EXERCISE INSTRUCTIONS
Print only the lines from the top of the data through the line with "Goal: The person", both included, skipping every picture.
========================================
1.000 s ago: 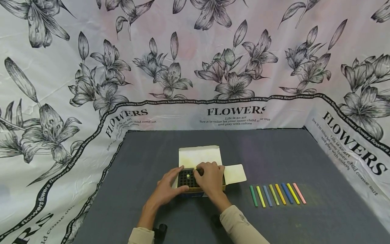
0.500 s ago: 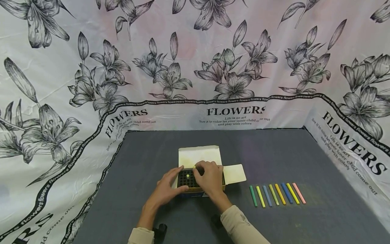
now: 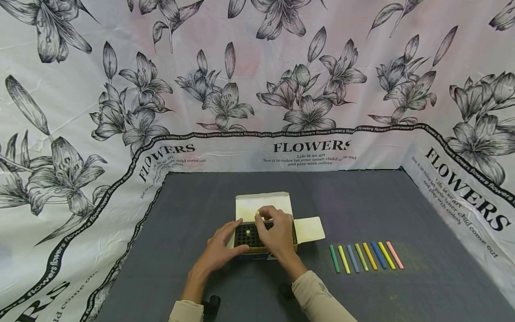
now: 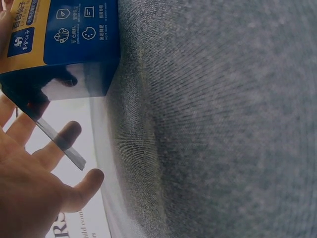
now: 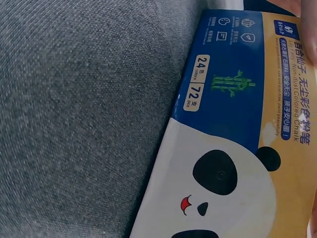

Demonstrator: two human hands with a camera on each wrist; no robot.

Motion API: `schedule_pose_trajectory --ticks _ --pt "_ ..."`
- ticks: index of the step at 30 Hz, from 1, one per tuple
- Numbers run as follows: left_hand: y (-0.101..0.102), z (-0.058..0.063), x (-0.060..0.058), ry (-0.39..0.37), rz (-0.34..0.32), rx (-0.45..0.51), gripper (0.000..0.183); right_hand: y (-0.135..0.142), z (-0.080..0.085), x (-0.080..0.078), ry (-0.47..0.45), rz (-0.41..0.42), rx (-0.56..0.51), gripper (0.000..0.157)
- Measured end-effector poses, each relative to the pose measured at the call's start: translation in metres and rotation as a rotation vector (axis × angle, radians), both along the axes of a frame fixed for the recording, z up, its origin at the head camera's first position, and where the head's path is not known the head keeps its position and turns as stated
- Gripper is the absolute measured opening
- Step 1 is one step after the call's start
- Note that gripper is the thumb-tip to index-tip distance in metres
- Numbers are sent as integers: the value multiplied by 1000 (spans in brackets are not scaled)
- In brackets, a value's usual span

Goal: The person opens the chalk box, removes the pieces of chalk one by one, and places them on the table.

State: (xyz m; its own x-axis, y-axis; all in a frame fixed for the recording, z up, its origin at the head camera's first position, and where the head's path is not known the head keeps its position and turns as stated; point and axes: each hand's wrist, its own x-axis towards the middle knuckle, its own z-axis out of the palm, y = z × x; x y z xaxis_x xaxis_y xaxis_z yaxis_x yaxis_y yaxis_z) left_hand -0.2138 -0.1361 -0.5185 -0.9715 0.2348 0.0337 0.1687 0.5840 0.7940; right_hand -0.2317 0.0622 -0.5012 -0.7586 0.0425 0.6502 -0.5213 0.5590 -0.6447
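Observation:
A chalk box (image 5: 225, 124) with a panda print stands on the table, its white lid (image 3: 263, 205) tipped back. Its black grid insert (image 3: 253, 240) has many round holes, and one pale yellow chalk tip (image 3: 248, 233) shows among them. My left hand (image 3: 219, 246) holds the box by its left side, thumb at the front edge and index finger at the back corner; in the left wrist view its other fingers (image 4: 62, 141) spread beside a side flap. Above the insert my right hand (image 3: 277, 230) pinches a yellow chalk stick (image 3: 257, 214) between thumb and fingers; its lower part is hidden.
Several chalk sticks (image 3: 364, 257) in green, yellow, blue, orange and pink lie in a row to the right. A white side flap (image 3: 310, 230) sticks out from the box's right. Flower-printed cloth (image 3: 314, 152) borders the grey table (image 3: 346, 197).
My right hand has risen slightly above the insert, with the yellow chalk stick lifting along with it. My left hand and the chalk row have stayed in place.

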Motion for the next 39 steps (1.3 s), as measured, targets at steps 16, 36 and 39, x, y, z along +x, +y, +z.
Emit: schedule_pose_trajectory --ticks 16,36,39 --pt "1 0 -1 -6 8 -21 80 21 6 0 99 30 -84 10" --pt "0 -2 -1 -16 -15 -15 82 79 2 -1 184 -76 -204 11" --pt "0 -3 -1 -12 -7 -19 82 87 4 1 177 -94 -221 10"
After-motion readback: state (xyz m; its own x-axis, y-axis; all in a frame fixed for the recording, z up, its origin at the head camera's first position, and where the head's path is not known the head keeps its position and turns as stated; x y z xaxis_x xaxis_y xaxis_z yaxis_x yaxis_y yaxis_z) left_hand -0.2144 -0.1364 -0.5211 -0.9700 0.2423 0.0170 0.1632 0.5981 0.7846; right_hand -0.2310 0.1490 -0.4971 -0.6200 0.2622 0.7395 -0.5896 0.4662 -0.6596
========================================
EXERCISE ANSWER
1.000 s ago: 
0.500 s ago: 
now: 
now: 
now: 

Demonstrator: two human hands with a camera on each wrist; no robot.

Motion API: `schedule_pose_trajectory --ticks _ --pt "_ ..."`
- ticks: index of the step at 30 Hz, from 1, one per tuple
- Numbers run as follows: left_hand: y (-0.101..0.102), z (-0.058..0.063), x (-0.060..0.058), ry (-0.39..0.37), rz (-0.34..0.32), rx (-0.45..0.51), gripper (0.000..0.183); right_hand: y (-0.135..0.142), z (-0.080..0.085), x (-0.080..0.078), ry (-0.47..0.45), rz (-0.41..0.42), rx (-0.56..0.51), gripper (0.000..0.157)
- Measured end-effector poses, each relative to the pose measured at the call's start: translation in metres and rotation as a rotation vector (axis × angle, radians), both along the axes of a frame fixed for the recording, z up, its origin at the head camera's first position, and where the head's path is not known the head keeps its position and turns as stated
- Gripper is the absolute measured opening
- Step 1 is one step after the call's start
- Note that gripper is the thumb-tip to index-tip distance in metres
- Numbers are sent as integers: the value multiplied by 1000 (spans in brackets are not scaled)
- In brackets, a value's usual span

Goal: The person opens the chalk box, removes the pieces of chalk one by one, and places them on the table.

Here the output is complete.